Stimuler l’activité des PME

«La commande publique au Maroc a pendant longtemps été la chasse gardée des grandes entreprises et des multinationales, face à des PME dont de nombreuses études soulignent le manque de compétitivité. Toutefois, pour pouvoir appliquer ces mesures, il faut d’abord définir ce que l’on entend par le contenu local. Si pour les marchés de travaux ou de services la valeur ajoutée est souvent créée localement, la matière première utilisée et les équipements nécessaires à la production sont souvent importés. Quant aux marchés de fournitures, il s’agit souvent d’une importation pure et simple de produits. Dans les deux cas, le marché sera passé avec une entreprise nationale, mais l’essentiel du contenu de la prestation est produit au niveau international », explique-t-il. Il va plus loin dans son analyse en décortiquant la définition de la notion de la petite et moyenne entreprise au Maroc. «La définition aujourd’hui admise est un chiffre d’affaires situé entre 3 millions et 175 millions de dirhams avec moins de 200 salariés. Or, cette définition n’exclut pas la PME de droit marocain avec des capitaux détenus étrangers, et/ou une production basée à l’international. De même, le marché sera passé avec une PME locale, mais la valeur ajoutée produite ne sera pas nécessairement nationale », fait remarquer Nabil Bayahya.
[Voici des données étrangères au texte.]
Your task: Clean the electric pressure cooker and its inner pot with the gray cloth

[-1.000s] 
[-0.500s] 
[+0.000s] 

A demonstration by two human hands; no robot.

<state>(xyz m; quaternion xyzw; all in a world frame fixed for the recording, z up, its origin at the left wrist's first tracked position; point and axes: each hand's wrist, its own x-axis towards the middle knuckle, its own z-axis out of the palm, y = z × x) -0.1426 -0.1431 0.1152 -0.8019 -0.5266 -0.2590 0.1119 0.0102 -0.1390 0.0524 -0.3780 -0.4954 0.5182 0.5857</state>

Pour sa part, Philippe de Richoufftz estime que la réalisation de cet objectif de 20% de contenu local dépendra des précisions de l’arrêté ministériel qui précisera les modalités d’application de ladite mesure. «On peut, en effet, imaginer que ces organismes s’appuient sur les dispositions de l’article 158 du même code pour atteindre au moins partiellement cet objectif. Cet article 158 permet de prévoir dans le cahier des prescriptions spéciales une obligation pour le titulaire, qui envisagerait de recourir à la sous-traitance, de confier celle-ci notamment à des PME nationales. Toutefois, le recours à la sous-traitance étant facultatif, l’organisme public, en insérant cette règle dans la documentation d’appel d’offres, n’aurait aucune certitude de l’implication d’une PME marocaine dans le marché», souligne-t-il, ajoutant que si cette interprétation se confirme, les organismes, les grands groupes étrangers présents au Maroc seraient manifestement empêchés de concourir dans ces marchés.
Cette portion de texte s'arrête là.